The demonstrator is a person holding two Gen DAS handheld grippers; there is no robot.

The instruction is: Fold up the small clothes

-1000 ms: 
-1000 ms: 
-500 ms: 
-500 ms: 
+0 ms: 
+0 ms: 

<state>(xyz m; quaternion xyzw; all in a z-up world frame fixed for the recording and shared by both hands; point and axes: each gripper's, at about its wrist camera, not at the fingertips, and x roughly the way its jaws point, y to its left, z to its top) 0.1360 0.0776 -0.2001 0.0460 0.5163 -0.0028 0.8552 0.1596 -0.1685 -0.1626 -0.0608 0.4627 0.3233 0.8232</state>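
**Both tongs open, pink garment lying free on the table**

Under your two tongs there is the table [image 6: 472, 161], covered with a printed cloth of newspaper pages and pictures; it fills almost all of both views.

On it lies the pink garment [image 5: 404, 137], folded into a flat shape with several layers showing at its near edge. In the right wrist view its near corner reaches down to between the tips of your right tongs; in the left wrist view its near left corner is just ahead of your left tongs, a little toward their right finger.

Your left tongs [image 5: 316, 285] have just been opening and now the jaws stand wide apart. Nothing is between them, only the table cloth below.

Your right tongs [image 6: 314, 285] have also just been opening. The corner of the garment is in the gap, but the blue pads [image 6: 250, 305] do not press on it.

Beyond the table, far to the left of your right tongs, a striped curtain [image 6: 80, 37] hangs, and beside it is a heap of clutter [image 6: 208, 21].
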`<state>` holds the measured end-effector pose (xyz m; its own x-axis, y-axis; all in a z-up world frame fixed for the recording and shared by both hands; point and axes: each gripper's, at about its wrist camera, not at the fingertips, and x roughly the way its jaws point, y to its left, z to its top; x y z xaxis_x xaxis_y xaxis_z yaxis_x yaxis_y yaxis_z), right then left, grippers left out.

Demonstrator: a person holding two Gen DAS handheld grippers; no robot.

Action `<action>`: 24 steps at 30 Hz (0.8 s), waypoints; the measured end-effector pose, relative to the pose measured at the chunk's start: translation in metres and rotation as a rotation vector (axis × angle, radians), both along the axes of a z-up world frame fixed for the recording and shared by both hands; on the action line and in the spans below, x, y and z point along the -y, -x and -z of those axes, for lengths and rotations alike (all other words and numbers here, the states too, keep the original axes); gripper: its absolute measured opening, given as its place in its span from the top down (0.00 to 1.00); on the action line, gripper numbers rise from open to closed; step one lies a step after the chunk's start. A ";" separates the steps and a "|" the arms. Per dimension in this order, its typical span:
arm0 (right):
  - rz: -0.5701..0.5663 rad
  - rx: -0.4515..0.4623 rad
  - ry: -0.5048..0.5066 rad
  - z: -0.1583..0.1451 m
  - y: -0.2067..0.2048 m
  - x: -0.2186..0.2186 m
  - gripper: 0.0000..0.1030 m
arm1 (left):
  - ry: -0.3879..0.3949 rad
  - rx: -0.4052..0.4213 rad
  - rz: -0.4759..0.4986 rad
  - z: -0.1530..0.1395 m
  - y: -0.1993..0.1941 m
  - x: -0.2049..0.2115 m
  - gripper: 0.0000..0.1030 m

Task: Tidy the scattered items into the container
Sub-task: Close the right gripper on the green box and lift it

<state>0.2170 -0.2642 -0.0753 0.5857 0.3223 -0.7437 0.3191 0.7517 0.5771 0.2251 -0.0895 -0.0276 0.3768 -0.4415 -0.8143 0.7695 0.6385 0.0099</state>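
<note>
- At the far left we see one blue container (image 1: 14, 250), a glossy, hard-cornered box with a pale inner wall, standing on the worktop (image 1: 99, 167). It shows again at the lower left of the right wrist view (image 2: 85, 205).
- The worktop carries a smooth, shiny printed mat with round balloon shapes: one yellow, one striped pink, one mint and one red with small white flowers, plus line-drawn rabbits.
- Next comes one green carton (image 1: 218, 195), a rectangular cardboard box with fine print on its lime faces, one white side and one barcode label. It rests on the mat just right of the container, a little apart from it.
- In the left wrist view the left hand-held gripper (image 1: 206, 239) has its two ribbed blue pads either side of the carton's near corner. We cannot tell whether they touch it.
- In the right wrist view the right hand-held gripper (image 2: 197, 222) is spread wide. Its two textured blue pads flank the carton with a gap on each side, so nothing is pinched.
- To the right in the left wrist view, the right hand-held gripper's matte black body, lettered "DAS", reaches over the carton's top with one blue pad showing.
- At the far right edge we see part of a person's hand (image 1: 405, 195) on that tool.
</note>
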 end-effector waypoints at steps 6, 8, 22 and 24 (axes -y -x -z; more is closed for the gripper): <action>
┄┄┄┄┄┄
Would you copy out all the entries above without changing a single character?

The demonstrator is a person holding two Gen DAS handheld grippers; there is no robot.

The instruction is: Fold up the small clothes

-1000 ms: 
-1000 ms: 
-500 ms: 
-500 ms: 
+0 ms: 
+0 ms: 

<state>(xyz m; quaternion xyzw; all in a z-up world frame fixed for the recording and shared by both hands; point and axes: each gripper's, at about its wrist camera, not at the fingertips, and x roughly the way its jaws point, y to its left, z to its top) 0.1360 0.0776 -0.2001 0.0460 0.5163 -0.0028 0.8552 0.1596 -0.1685 -0.1626 -0.0608 0.4627 0.3233 0.8232</state>
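**Both tongs open, pink garment lying free on the table**

Under your two tongs there is the table [image 6: 472, 161], covered with a printed cloth of newspaper pages and pictures; it fills almost all of both views.

On it lies the pink garment [image 5: 404, 137], folded into a flat shape with several layers showing at its near edge. In the right wrist view its near corner reaches down to between the tips of your right tongs; in the left wrist view its near left corner is just ahead of your left tongs, a little toward their right finger.

Your left tongs [image 5: 316, 285] have just been opening and now the jaws stand wide apart. Nothing is between them, only the table cloth below.

Your right tongs [image 6: 314, 285] have also just been opening. The corner of the garment is in the gap, but the blue pads [image 6: 250, 305] do not press on it.

Beyond the table, far to the left of your right tongs, a striped curtain [image 6: 80, 37] hangs, and beside it is a heap of clutter [image 6: 208, 21].
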`<state>` holds the measured end-effector pose (xyz m; its own x-axis, y-axis; all in a z-up world frame fixed for the recording and shared by both hands; point and axes: each gripper's, at about its wrist camera, not at the fingertips, and x roughly the way its jaws point, y to its left, z to its top; x y z xaxis_x xaxis_y xaxis_z yaxis_x yaxis_y yaxis_z), right then left, grippers left out.

Demonstrator: a person holding two Gen DAS handheld grippers; no robot.

Action `<action>`: 24 steps at 30 Hz (0.8 s), waypoints; the measured end-effector pose, relative to the pose measured at the chunk's start: translation in metres and rotation as a rotation vector (axis × angle, radians), both along the axes of a z-up world frame fixed for the recording and shared by both hands; on the action line and in the spans below, x, y and z point along the -y, -x and -z of those axes, for lengths and rotations alike (all other words and numbers here, the states too, keep the original axes); gripper: its absolute measured opening, given as its place in its span from the top down (0.00 to 1.00); on the action line, gripper numbers rise from open to closed; step one lies a step after the chunk's start. A ";" separates the steps and a "|" the arms. Per dimension in this order, its typical span:
arm0 (right):
  - rz: -0.5701..0.5663 rad
  - rx: -0.4515..0.4623 rad
  - ry: -0.5048..0.5066 rad
  - z: -0.1583..0.1451 m
  - y: -0.2067..0.2048 m
  - x: -0.2186..0.2186 m
  - gripper: 0.0000..0.1030 m
arm1 (left):
  - ry: -0.3879..0.3949 rad
  - rx: -0.4052..0.4213 rad
  - rz: -0.4759..0.4986 rad
  - z: -0.1530..0.1395 m
  - y: -0.1993..0.1941 m
  - x: -0.2049..0.2115 m
  - gripper: 0.0000..0.1030 m

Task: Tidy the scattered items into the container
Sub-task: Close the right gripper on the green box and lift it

<state>0.2170 -0.2642 -0.0753 0.5857 0.3223 -0.7437 0.3191 0.7517 0.5771 0.2251 -0.0895 -0.0276 0.3768 -0.4415 -0.8143 0.7695 0.6385 0.0099</state>
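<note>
- At the far left we see one blue container (image 1: 14, 250), a glossy, hard-cornered box with a pale inner wall, standing on the worktop (image 1: 99, 167). It shows again at the lower left of the right wrist view (image 2: 85, 205).
- The worktop carries a smooth, shiny printed mat with round balloon shapes: one yellow, one striped pink, one mint and one red with small white flowers, plus line-drawn rabbits.
- Next comes one green carton (image 1: 218, 195), a rectangular cardboard box with fine print on its lime faces, one white side and one barcode label. It rests on the mat just right of the container, a little apart from it.
- In the left wrist view the left hand-held gripper (image 1: 206, 239) has its two ribbed blue pads either side of the carton's near corner. We cannot tell whether they touch it.
- In the right wrist view the right hand-held gripper (image 2: 197, 222) is spread wide. Its two textured blue pads flank the carton with a gap on each side, so nothing is pinched.
- To the right in the left wrist view, the right hand-held gripper's matte black body, lettered "DAS", reaches over the carton's top with one blue pad showing.
- At the far right edge we see part of a person's hand (image 1: 405, 195) on that tool.
</note>
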 end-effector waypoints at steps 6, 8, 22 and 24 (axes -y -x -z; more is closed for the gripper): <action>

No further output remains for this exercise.